Enjoy applying for colleges with Dad. Enjoy working your part time jobs in the summer. Listen to your teachers, your parents, your grandma, your grandpa, your aunts and uncles who tell you to enjoy it all while it lasts. Wait til you’re in the “REAL WORLD.”
It’s okay to be terrified.
Yes, it feels like you’ve got a whole lot of weight on your shoulders right now. Everyone is telling you to enjoy your last homecoming, prom, set of teachers, yearbook, last everything. But meanwhile, they’re also telling you that you’d better decide on a college, and quick.
So dear me, hugging a lumpy couch pillow, crying, telling Dad I don’t want to do college: You DID IT! It’s okay to feel like giving up at times. A wise person once told me, if you aren’t terrified of the next step you’re about to take in life, you aren’t thinking about it hard enough. The fact that you put a lot of thought into working hard is good. Some people don’t care so much. You cared, you tried your best, and you got through it.
Be scared, anxious, whatever. You’re supposed to be. If you put a brave face on and just walked through life with no fear, would you really feel as if you accomplished anything once it was over? The fact that you pushed through fear makes for something to be extra proud of.
Stop caring about what everyone else thinks.
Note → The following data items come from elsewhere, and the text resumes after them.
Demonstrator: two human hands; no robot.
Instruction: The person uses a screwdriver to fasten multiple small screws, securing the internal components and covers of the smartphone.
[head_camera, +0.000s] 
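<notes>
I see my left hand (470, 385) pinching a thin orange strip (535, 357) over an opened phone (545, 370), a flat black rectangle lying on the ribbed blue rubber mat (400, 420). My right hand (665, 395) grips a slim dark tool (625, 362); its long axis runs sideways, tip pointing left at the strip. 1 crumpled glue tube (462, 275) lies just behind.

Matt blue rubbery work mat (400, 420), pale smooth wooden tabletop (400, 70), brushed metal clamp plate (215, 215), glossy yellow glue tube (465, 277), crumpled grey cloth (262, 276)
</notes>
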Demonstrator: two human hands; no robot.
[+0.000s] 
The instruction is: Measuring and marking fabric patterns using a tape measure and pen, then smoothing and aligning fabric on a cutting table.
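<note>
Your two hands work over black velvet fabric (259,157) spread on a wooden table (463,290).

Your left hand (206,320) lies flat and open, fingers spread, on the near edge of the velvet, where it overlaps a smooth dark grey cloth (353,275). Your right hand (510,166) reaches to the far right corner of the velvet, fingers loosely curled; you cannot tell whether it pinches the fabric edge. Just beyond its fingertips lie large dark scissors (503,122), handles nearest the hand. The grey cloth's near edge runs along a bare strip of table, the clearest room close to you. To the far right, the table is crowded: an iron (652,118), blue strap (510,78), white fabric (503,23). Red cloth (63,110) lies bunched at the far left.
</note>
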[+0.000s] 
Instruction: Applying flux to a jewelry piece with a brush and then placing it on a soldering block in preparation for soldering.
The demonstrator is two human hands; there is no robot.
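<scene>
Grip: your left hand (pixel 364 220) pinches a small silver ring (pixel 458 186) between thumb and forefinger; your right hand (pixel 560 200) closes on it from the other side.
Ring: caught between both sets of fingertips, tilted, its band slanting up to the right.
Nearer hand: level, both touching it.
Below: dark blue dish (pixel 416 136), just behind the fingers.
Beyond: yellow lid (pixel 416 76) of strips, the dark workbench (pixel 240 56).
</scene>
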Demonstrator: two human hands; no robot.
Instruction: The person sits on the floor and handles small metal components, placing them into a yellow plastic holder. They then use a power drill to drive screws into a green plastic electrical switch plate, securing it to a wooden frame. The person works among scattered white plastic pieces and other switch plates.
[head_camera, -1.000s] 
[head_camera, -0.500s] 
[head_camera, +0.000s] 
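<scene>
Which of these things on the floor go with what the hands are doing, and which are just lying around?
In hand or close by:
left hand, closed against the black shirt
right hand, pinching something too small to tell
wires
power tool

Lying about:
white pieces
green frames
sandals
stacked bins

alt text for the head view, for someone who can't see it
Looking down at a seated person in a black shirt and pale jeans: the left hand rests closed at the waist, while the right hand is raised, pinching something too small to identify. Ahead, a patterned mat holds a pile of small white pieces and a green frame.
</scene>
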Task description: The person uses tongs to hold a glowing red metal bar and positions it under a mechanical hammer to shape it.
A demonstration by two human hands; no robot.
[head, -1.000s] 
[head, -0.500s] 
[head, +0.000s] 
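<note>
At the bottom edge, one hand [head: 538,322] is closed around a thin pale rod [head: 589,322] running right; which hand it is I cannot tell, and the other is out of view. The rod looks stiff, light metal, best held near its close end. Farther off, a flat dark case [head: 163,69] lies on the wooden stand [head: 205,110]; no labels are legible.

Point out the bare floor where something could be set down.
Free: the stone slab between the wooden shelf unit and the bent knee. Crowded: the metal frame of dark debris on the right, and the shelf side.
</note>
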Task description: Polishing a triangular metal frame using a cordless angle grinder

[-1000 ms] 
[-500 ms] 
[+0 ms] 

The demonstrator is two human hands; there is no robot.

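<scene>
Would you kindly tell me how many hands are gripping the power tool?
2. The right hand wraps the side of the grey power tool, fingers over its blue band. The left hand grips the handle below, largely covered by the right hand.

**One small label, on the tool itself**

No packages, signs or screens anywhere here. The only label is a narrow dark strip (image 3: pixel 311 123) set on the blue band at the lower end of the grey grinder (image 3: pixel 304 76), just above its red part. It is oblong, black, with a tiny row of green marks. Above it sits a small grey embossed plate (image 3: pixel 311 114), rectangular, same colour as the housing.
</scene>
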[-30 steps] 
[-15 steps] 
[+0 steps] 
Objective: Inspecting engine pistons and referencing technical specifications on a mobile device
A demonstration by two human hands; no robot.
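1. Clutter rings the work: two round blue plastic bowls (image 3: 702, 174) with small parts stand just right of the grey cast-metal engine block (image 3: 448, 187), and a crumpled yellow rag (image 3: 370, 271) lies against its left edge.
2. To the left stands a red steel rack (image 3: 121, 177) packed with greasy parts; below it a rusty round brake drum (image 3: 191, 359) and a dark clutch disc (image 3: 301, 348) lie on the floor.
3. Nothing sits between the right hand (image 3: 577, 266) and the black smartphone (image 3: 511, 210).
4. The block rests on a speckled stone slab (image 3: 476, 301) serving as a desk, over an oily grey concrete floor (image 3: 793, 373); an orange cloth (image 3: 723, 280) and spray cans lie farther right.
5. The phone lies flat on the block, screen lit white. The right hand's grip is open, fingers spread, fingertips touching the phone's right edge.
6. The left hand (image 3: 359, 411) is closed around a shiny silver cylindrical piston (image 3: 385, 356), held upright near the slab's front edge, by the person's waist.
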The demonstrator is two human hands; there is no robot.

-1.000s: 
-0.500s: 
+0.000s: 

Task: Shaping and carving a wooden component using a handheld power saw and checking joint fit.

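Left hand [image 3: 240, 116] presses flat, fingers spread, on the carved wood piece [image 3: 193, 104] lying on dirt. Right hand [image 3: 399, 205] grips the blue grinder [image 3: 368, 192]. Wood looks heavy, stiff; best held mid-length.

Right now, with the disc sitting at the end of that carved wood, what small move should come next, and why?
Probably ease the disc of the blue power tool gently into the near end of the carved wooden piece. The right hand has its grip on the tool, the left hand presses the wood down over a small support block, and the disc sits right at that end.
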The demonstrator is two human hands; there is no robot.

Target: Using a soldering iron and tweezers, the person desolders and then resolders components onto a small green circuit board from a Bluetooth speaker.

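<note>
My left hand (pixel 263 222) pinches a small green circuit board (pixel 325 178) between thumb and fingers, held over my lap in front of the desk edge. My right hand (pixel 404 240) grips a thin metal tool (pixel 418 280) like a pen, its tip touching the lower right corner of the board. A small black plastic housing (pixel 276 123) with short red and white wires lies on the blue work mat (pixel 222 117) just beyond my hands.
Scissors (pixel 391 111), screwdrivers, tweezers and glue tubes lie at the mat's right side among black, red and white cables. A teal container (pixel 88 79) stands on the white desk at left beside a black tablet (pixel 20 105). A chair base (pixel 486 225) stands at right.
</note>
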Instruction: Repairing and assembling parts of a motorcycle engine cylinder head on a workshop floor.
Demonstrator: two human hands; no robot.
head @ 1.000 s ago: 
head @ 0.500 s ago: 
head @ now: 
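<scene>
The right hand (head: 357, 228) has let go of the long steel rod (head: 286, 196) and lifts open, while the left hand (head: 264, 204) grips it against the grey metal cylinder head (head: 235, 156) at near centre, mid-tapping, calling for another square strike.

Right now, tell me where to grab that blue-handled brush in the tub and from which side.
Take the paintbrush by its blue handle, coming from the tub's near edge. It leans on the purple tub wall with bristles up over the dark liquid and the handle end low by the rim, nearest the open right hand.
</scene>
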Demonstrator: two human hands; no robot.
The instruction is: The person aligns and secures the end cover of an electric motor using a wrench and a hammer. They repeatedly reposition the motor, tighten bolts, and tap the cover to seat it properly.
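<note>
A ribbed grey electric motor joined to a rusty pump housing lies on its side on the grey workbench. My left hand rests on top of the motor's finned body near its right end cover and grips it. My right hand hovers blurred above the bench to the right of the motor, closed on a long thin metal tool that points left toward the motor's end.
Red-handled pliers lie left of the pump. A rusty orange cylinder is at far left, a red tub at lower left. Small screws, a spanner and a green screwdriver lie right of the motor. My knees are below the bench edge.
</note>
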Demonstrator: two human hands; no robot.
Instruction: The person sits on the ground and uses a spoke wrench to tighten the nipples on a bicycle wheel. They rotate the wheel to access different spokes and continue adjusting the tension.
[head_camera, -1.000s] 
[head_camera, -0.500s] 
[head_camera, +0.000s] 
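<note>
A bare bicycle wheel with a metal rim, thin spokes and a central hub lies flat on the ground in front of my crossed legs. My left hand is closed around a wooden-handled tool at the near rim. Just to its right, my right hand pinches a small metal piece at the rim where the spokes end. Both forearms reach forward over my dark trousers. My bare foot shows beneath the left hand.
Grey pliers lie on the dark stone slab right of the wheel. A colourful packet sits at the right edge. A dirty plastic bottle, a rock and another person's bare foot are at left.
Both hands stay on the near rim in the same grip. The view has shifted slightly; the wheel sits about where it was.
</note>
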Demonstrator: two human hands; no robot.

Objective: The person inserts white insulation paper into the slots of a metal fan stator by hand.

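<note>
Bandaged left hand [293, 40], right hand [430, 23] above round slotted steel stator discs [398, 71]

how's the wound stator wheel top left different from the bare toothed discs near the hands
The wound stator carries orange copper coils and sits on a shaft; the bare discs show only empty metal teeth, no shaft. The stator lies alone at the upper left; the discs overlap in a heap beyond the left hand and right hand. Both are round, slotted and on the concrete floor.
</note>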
This overly opinionated person thinks you should just be a stay at home wife one day? Everyone assumes you’re going to be a teacher just because English is your favorite subject? No, no, no. Just because society thinks you should do this or that with your life, doesn’t mean you’re limited to just those things.
Really consider what you would enjoy furthering your education in. You’re going to change your major anyway, whether you can admit that now or not. And guess what? When you switch your major from journalism to English, no one is going to freak out and say, “MARLIE YOU LIED TO US. WE THOUGHT YOU WERE GOING TO CHANGE THIS WORLD OF POLITICAL MADNESS AS AN UNBIASED REPORTER. THE WORLD IS GOING TO BURST INTO FLAMES NOW, ALL YOUR FAULT.”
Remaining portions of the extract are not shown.